FOMO-driven phenomena of recent months include viral TV trends like Squid Game and Love Island, every Tik Tok craze and tired TL ‘discourse’ ever and the post-lockdown rush to sit in overcrowded beer gardens in hopes of restoring some sense of normalcy. At face value these things are all fairly innocent, fun and even community-building at best and annoying at worst. For the most part, they are but at it’s ugliest, FOMO results in thousands of kids traumatised by Squid Game’s violence, 40% of millenials going into debt trying to keep up with their friends and an overstretched healthcare system, aggravated by millions of rising COVID cases.
It’s also becoming an important tool in digital marketing, with more and more corporations figuring out how to exploit our FOMO to sell us things we don’t really want or need. It’s links with smartphone and social media addiction mean FOMO encourages us to choose the promise of digital fulfillment over the tangible joy that can be found in our physical realities. As individuals there isn’t much we can do about any wide-scale societal damage FOMO causes but we can look at the ways it impacts us day to day. In developing self-awareness of how we process FOMO we can avoid a lot of undue chaos.
It’s important to remember that FOMO affects us all differently and that certain demographics are more susceptible to feeling it intensely. For example, the younger a person is, the more likely they are to succumb to FOMO. It also correlates with tendencies towards compulsive thinking, a need for escapism and a predisposition to boredom, making it more common in people with mental health conditions like bipolar, BPD, anxiety and/or depression and neurodivergent people such as those with ADHD.
If that sounds like you, or if you’re generally just sick of FOMO interfering with your life, there are multiple ways to overcome it. Psychologist Dr. Aarti Gupta says the first step is to confront the insecurity about passing up on social events or missing out on discourse. She says that “acknowledging the insecurity” equips you with the appropriate strategy to accept the problem. Be intentional and ask yourself what you serve to gain from the experience that your FOMO compels you towards, will there be satisfaction and will it be sustaining? It may help to talk to a friend for perspective or make a pros and cons list etc.

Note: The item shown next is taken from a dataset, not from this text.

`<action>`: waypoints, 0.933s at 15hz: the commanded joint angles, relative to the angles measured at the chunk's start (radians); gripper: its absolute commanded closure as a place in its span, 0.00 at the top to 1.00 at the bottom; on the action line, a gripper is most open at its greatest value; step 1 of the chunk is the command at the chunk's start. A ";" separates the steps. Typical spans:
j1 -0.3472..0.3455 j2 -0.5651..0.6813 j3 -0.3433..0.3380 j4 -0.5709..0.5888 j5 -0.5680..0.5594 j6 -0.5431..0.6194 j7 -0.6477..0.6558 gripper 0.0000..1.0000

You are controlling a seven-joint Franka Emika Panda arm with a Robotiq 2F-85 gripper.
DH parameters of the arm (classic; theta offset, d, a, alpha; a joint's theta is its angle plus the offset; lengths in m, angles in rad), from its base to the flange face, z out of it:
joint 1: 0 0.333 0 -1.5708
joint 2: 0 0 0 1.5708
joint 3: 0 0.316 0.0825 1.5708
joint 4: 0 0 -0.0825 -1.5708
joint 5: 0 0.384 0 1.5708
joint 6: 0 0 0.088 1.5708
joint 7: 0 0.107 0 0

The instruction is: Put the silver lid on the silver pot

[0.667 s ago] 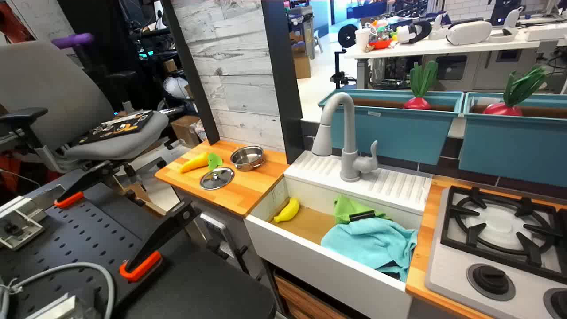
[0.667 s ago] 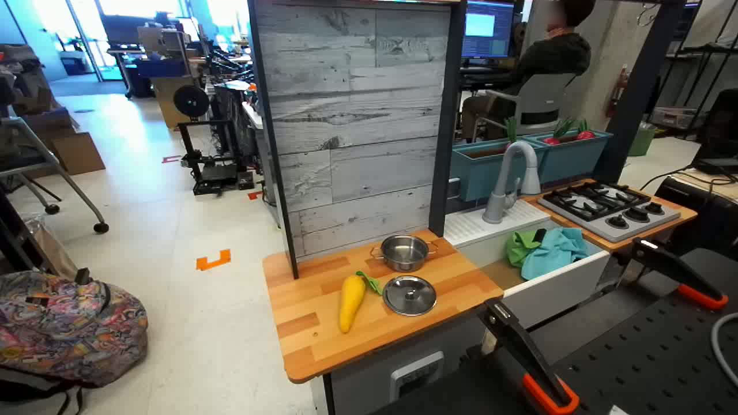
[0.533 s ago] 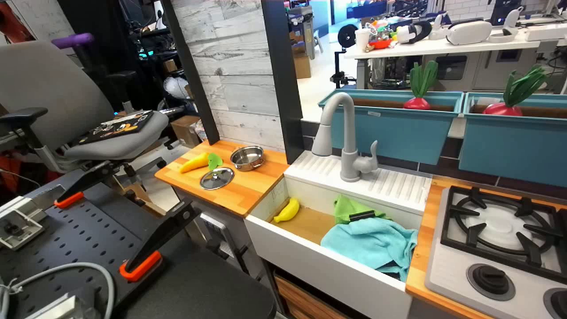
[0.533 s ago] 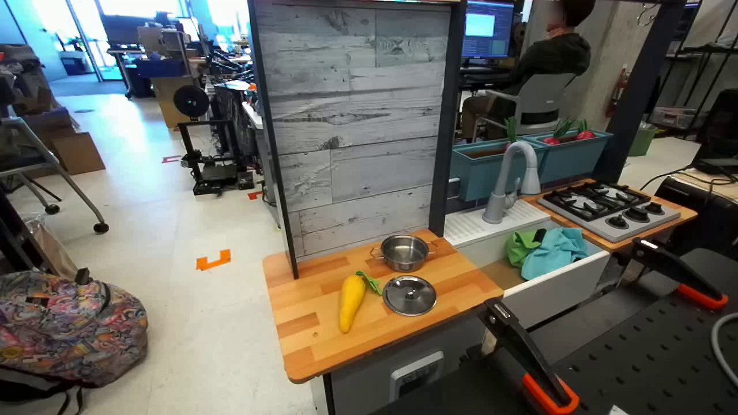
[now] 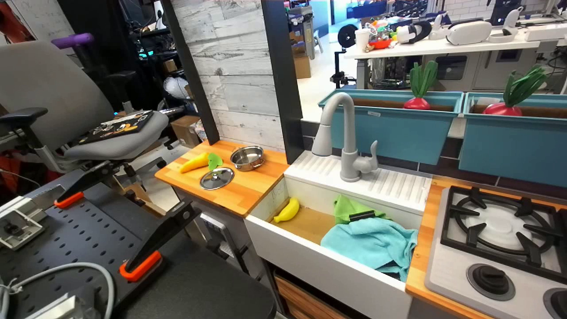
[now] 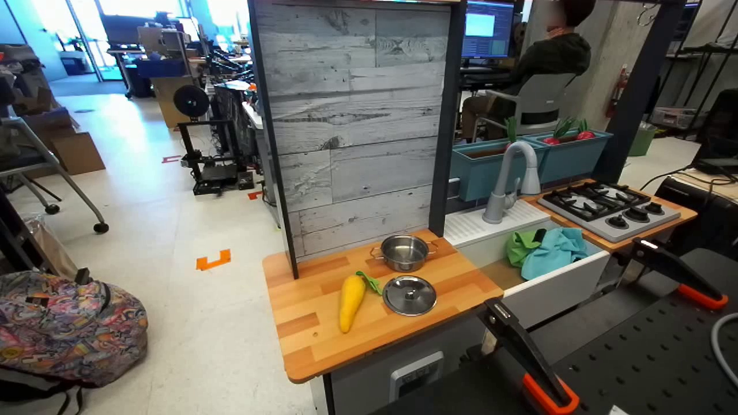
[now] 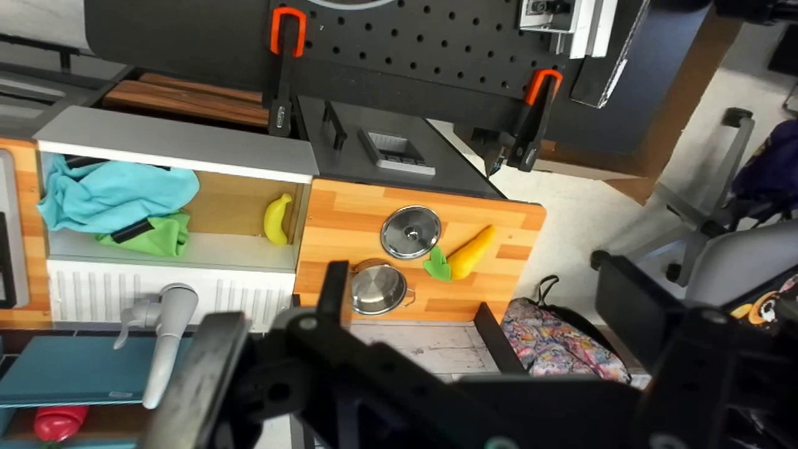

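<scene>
Silver lid (image 6: pixel 410 295) flat on bench (image 6: pixel 311 351), knob (image 7: pixel 412 232) up, likely so fingers (image 7: pixel 637 308) can pinch it; fingers wide apart, holding nothing, well off bench; silver pot (image 6: pixel 405 255) upright, uncovered, just beside lid, probably for short transfer; green leaf (image 7: pixel 438 265) near lid may crowd grasp

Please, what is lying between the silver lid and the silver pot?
A narrow, bare strip of wooden counter separates the lid from the pot in the wrist view.
</scene>
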 commanded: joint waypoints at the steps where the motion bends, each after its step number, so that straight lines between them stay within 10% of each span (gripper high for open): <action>1: 0.036 0.159 0.024 0.075 0.044 0.057 0.019 1.00; 13: 0.173 0.853 0.074 0.317 0.132 0.375 0.114 1.00; 14: 0.100 0.917 0.158 0.348 0.156 0.389 0.117 1.00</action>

In an ideal world, we’d all take Michaela Coel’s advice and disappear from socials from time to time, but that’s much easier said than done. For those of us who can’t go cold turkey, Dr. Gupta suggests regulated social media use. I have a two hour daily time-limit for Twitter and Instagram use and even though I’m always overriding it, the days I stick to it are the days I feel my best. Less time online means more time for mindfulness, which incidentally, is another powerful tool for getting over FOMO. Making an effort to be present in the moment with mindfulness immersion exercises, allows us to practice gratitude and cultivate contentment, which in turn limits our fear of missing out.
With no end to COVID in sight, we can expect to experience more of the isolation-fuelled FOMO that typified the last two years. What we’re not doing in 2022 is beating ourselves up when we find ourselves envious of other people’s enjoyment. When we recognise our envy as natural (if uncomfortable), we can take the necessary steps to detach when things start to feel overwhelming.